With Thanksgiving safely behind us, the holiday season is now officially in full swing! This is the time of year for sales, gifts, giving, and New York’s famous Fifth Avenue holiday store windows. The Thomas Paine National Historical Association (TPNHA) collection has an artifact related to this holiday shopping tradition, a vintage Lord and Taylor box.
You might be asking yourself, what does a vintage Lord and Taylor box have to do with an archive related to Thomas Paine and the TPNHA? Some artifacts in the collection are stored in one of the Lord and Taylor boxes with the red rose on it. The box contains nails that were once part of Paine’s home in New Rochelle, some used candles, some pieces of paper, and several rocks. While the materials related to Paine and the TPNHA are of historical relevance, the floral box has itself gained historical value. Within the last year, Lord and Taylor’s flagship store on Manhattan’s Fifth Avenue closed, while just a few weeks ago Barney’s New York announced they will be closing their flagship as well. It appears that the fancy and luxurious department stores with their famous names, addresses, and holiday windows are on course to becoming a relic of the glittering past. (Though as an exception Nordstrom just opened their first Manhattan store).
This vintage Lord and Taylor box was likely chosen out of convenience. The TPNHA needed a box to hold materials and this one was available, and since there were so many of them around it didn’t have much value at the time. With changing retail patterns, however, the box has gained value over time—it now has its own interesting history.
The Lord and Taylor rose was first introduced by Dorothy Shaver in 1946. Shaver became Lord and Taylor’s president in 1945, a position she held until her death in 1959—the first woman to hold such a position. The rose on the box is an American Beauty Rose, which became available in the United States for purchase in the 1880s. Shaver introduced this branding as part of her program to promote American fashion, and Lord and Taylor used the rose on all branding until the end of the twentieth century. In 2008, Lord and Taylor reintroduced the rose in its branding, but as a bright orange Sunrise rose. This was then replaced by the Free Spirit rose, a pink, orange, and coral rose in 2016, advertising the nostalgia of the original red rose box.
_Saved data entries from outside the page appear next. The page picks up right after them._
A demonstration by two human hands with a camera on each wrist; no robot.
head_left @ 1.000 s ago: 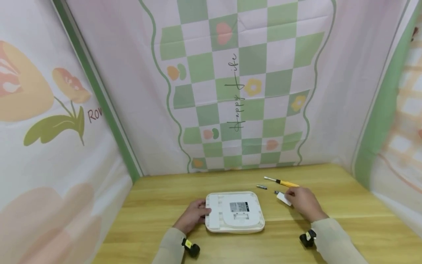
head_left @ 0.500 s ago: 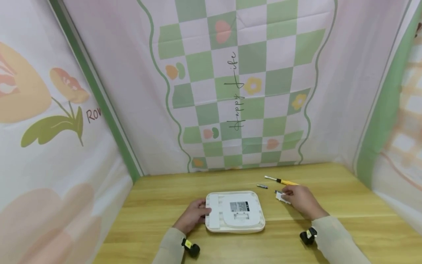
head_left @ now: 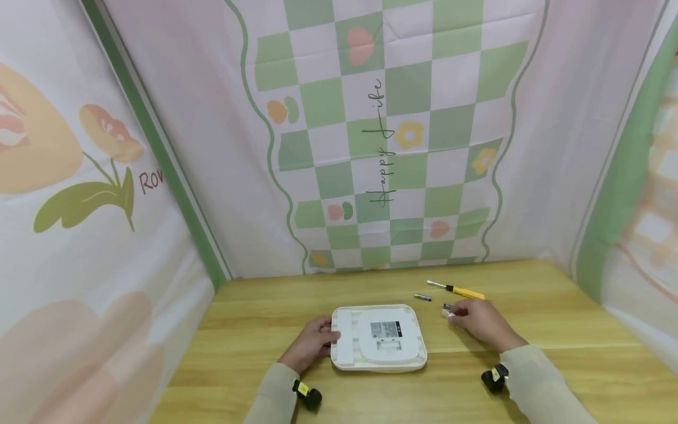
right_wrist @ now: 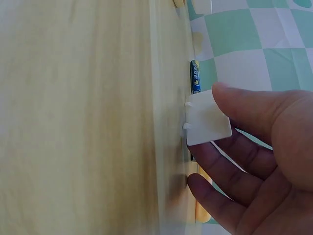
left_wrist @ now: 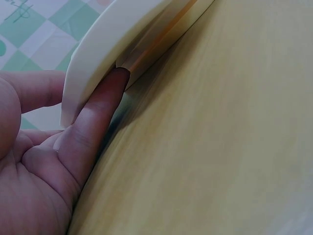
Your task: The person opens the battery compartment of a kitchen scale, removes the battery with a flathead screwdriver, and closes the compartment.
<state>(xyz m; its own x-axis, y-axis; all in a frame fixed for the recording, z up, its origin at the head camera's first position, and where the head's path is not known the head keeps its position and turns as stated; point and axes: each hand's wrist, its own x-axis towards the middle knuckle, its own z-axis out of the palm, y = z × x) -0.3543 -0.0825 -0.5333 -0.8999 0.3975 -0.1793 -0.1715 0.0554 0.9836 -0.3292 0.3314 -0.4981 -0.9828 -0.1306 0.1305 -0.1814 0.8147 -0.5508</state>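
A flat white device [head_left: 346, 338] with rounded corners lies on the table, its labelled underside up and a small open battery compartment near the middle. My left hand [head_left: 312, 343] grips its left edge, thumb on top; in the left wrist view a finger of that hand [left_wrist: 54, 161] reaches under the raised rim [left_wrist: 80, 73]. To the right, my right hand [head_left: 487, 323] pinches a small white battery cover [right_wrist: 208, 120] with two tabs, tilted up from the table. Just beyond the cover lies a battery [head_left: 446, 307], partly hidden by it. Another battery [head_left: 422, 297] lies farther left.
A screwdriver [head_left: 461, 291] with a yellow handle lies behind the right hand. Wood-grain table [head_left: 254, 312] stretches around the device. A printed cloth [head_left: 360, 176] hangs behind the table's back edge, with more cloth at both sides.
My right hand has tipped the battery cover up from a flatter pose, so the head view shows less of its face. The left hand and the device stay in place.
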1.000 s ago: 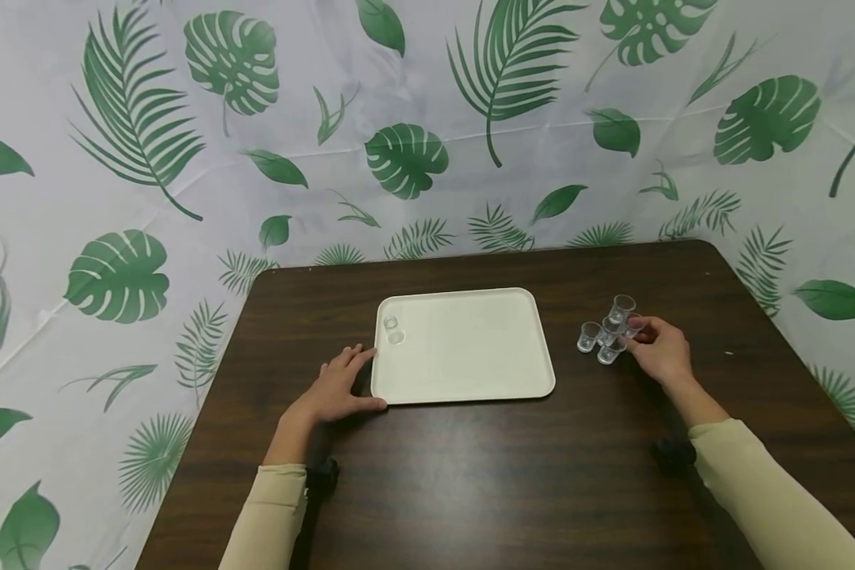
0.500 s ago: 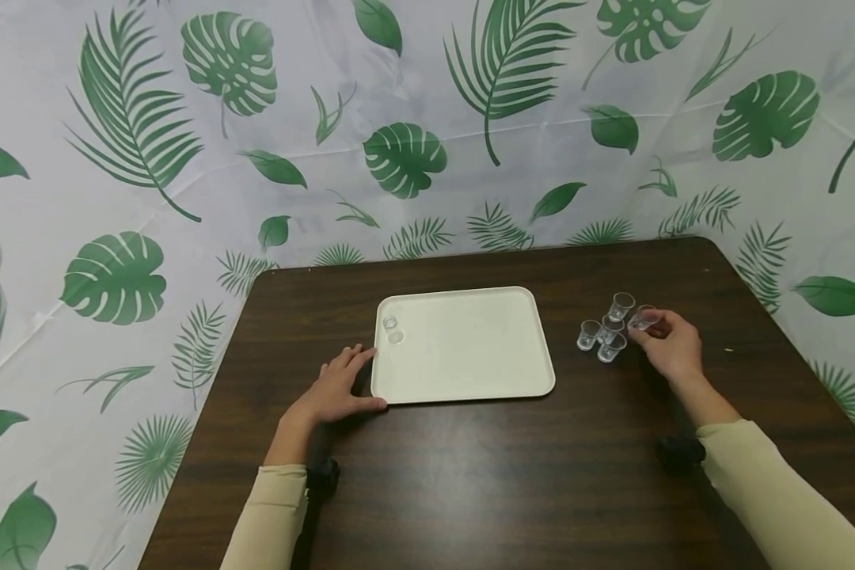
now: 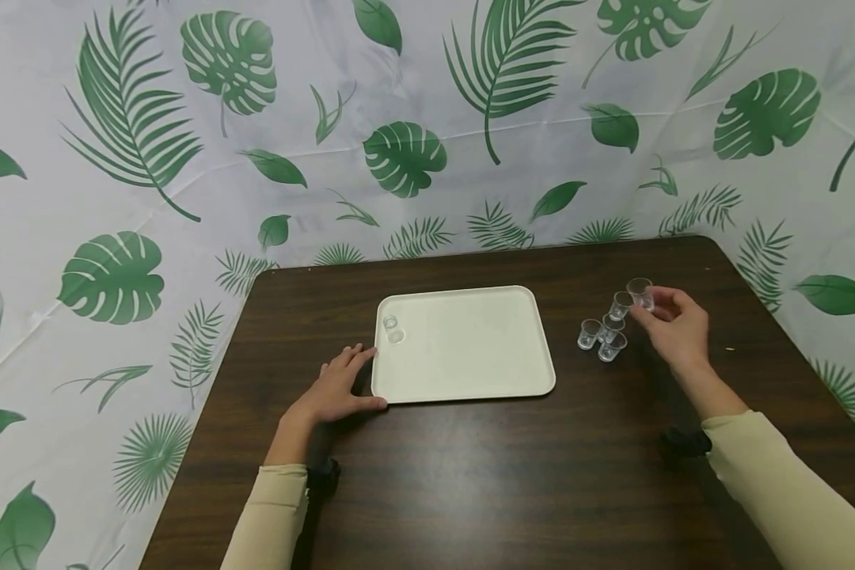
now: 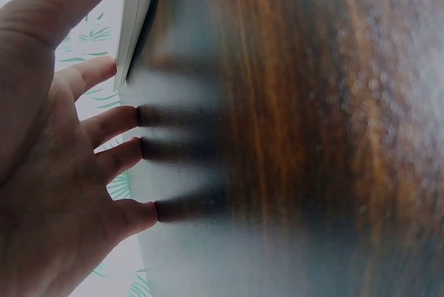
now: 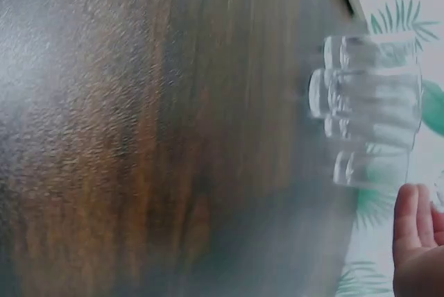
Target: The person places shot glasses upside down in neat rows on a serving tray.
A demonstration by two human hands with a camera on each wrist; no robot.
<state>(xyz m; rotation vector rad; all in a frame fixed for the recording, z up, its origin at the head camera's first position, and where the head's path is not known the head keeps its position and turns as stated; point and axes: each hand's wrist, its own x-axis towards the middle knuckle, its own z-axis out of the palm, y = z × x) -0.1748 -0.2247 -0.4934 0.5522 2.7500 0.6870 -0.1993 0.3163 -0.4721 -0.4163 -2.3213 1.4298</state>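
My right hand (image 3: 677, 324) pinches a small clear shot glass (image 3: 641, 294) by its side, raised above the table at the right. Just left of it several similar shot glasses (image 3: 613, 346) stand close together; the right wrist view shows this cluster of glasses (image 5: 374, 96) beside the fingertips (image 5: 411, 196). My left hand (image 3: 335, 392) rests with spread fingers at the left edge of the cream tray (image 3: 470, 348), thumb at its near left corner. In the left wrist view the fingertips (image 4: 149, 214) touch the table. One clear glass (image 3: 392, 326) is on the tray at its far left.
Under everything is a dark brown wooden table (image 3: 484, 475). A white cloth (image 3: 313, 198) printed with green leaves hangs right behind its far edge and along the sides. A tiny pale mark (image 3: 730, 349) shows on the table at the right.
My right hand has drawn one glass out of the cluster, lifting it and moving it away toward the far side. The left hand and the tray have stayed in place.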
With department stores like Lord and Taylor closing, their boxes have accrued cultural and nostalgic value even when holding materials related to Thomas Paine. While this box has come a long way from holding a gift, it now serves two purposes: holding materials related to Thomas Paine and his time, and as a symbol of material culture from a not too distant past of shopping on Fifth Avenue or in one of the suburbs that boomed after World War II.